● **What the task requires**
Copy task, pictures excluded: set down exactly the lines from the one containing "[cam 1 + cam" to the end of the data below.

● **Data extract**
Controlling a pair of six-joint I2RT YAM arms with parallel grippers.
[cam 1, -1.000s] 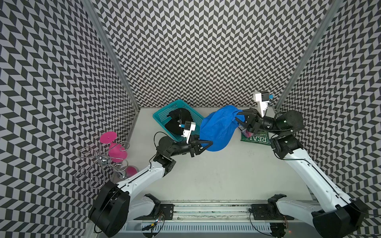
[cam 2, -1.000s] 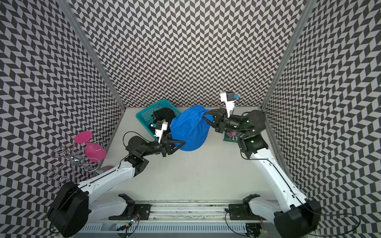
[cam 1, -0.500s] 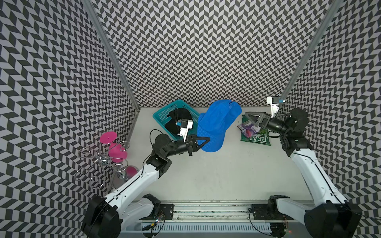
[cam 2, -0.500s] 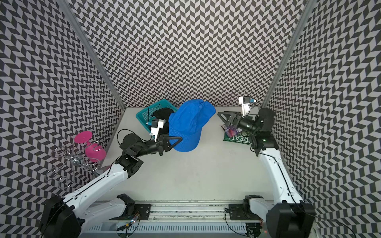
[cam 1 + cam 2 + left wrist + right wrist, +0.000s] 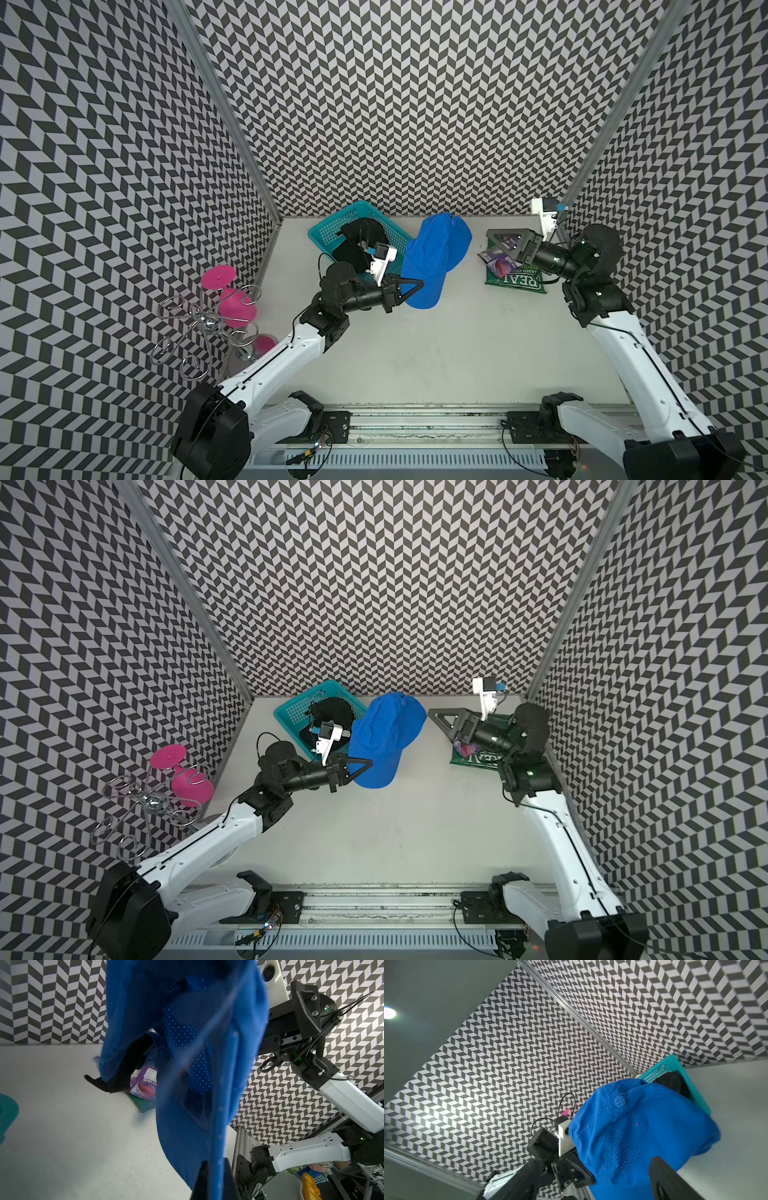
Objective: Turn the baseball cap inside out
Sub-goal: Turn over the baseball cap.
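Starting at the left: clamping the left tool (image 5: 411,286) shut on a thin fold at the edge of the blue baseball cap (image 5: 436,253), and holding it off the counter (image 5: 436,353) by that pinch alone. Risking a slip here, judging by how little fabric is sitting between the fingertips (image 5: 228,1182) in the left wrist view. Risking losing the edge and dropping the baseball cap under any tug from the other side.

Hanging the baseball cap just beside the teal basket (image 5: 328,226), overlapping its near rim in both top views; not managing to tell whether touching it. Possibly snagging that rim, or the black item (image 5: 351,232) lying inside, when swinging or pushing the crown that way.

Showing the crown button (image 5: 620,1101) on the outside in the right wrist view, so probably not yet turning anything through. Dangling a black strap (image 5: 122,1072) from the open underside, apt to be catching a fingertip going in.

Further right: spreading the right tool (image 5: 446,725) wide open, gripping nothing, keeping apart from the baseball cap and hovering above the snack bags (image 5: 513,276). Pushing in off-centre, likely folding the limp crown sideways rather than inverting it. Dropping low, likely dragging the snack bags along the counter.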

● **Answer for the task**
[cam 1 + cam 2 + left wrist + right wrist, +0.000s] 
Objective: Turn the baseball cap inside out
Sub-goal: Turn over the baseball cap.
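Starting at the left: clamping the left tool (image 5: 411,286) shut on a thin fold at the edge of the blue baseball cap (image 5: 436,253), and holding it off the counter (image 5: 436,353) by that pinch alone. Risking a slip here, judging by how little fabric is sitting between the fingertips (image 5: 228,1182) in the left wrist view. Risking losing the edge and dropping the baseball cap under any tug from the other side.

Hanging the baseball cap just beside the teal basket (image 5: 328,226), overlapping its near rim in both top views; not managing to tell whether touching it. Possibly snagging that rim, or the black item (image 5: 351,232) lying inside, when swinging or pushing the crown that way.

Showing the crown button (image 5: 620,1101) on the outside in the right wrist view, so probably not yet turning anything through. Dangling a black strap (image 5: 122,1072) from the open underside, apt to be catching a fingertip going in.

Further right: spreading the right tool (image 5: 446,725) wide open, gripping nothing, keeping apart from the baseball cap and hovering above the snack bags (image 5: 513,276). Pushing in off-centre, likely folding the limp crown sideways rather than inverting it. Dropping low, likely dragging the snack bags along the counter.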

Nothing further remains to be added to the answer.